Leaf senescence starts in the chloroplast, the photosynthetic machinery of plants. Besides chlorophyll pigments, chloroplasts are also rich in structural lipids like monogalactosyldiacylglycerol (MGDG) and digalactosyldiacylglycerol (DGDG), which constitute the membranes. During natural or stress-induced senescence (such as nitrogen starvation), these structural lipids break down and release free C16:3 and C18:3 fatty acids (FAs). Although these FAs are wealthy energy reservoirs, in excess, they are cell toxic. This necessitates their quick conversion into neutral lipid forms - triacylglycerols (TAGs), steryl-esters (SEs) or phytyl-esters (PEs) to safely store or repurpose them.
These neutral lipids are stored in two distinct compartments: plastoglobules (PGs) and cytosolic lipid droplets (LDs). PGs are small lipid storage bodies in chloroplasts, while LDs are spherical structures that bud from the endoplasmic reticulum and remain in the cytosol. During senescence, MGDG degradation and buildup of neutral lipids is elevated and both compartments increase in abundance. Yet, the precise roles of PGs and LDs and how they coordinate lipid storage logistics remained largely unclear.

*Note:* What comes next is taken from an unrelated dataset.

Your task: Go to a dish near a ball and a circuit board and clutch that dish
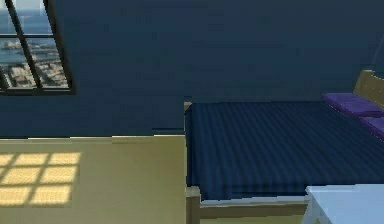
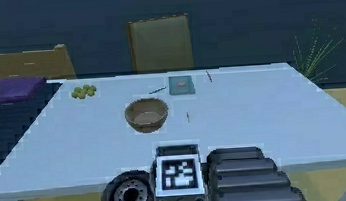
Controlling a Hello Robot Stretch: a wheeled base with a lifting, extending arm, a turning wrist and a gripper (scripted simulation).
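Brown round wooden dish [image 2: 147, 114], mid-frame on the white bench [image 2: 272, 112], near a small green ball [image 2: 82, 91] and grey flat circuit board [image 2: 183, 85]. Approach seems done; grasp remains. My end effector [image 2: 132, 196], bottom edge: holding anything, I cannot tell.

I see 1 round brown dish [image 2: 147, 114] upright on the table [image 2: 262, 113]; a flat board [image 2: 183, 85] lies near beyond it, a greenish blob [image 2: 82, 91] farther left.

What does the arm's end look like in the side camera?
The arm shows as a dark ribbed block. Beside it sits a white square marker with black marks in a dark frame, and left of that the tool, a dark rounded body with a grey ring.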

In a recent study, Coulon et al. (2024) explored the lipid composition of PGs and LDs in Arabidopsis thaliana leaves under three conditions: natural senescence, nitrogen starvation-induced senescence, and stress recovery (nitrogen resupply). They found that some of the FAs released from MGDG degradation during senescence or nitrogen starvation were incorporated into TAGs, PEs and SEs.
But which neutral lipids are stored in PGs Vs LDs during senescence?
Coulon et al. (2024) found that the types of neutral lipids differ between PGs and LDs. PGs accumulated only a limited amount of TAGs , contradicting the earlier assumption that PGs are major storage sites for TAGs. Instead, PGs stored PEs and surprisingly SEs, that are generally associated only with cytosolic LDs. The cytosolic LDs on the other hand primarily accumulated TAGs during senescence. An even more striking observation was the selective sorting of FAs into PGs and LDs during senescence or nitrogen starvation. To understand this sorting, the authors used Pulse-chase radiolabeling (a method where FA molecules are radiolabeled and tracked over time) along with fad2 mutant analysis. They found that during nitrogen starvation, the C16:3 FAs from MGDG degradation remained in plastids and were esterified and stored in PGs. Meanwhile, the MGDG-released C18:3 FAs were exported from plastids and accumulated as TAGs and SEs in cytosolic LDs. This suggests a selective segregation mechanism, where certain FAs (C16:3) are deliberately retained in the chloroplast while others are sent out for storage or metabolic repurposing.
How do these FAs cross between plastids and LDs?
Using 3D electron tomography, Coulon et al. (2024) showed that the plastid membranes are pressed against LD surfaces, likely forming a "lipid transport bridge" between these two compartments.
The radiolabel tracking also showed that during stress recovery (nitrogen resupply) TAGs were remobilized, possibly towards membrane construction. Meanwhile PEs and SEs were not remobilized, suggesting a TAG-specific remobilization pathway. By exploring this dichotomy in lipid logistics between PGs and LDs, Coulon et al. (2024) open up exciting avenues for understanding the coordinated mechanisms in plants during senescence and stress recovery.
Figure 6B: TEM image shows changes in the ultrastructure in Arabidopsis chloroplasts: under nitrogen starvation (10N–), plastoglobules and lipid droplets increase in number and size, indicating accumulation of neutral lipids. Even after nitrogen is added (20 N+), the plastoglobules do not completely disappear, suggesting incomplete reversal (Figure from Coulon et al., 2024, JXB).
During the recovery phase (white area) in N- seedlings (yellow line), TAGs were remobilized (label decreases), likely rerouted towards membrane building, while PEs/SEs remain unchanged, indicating selective lipid recycling.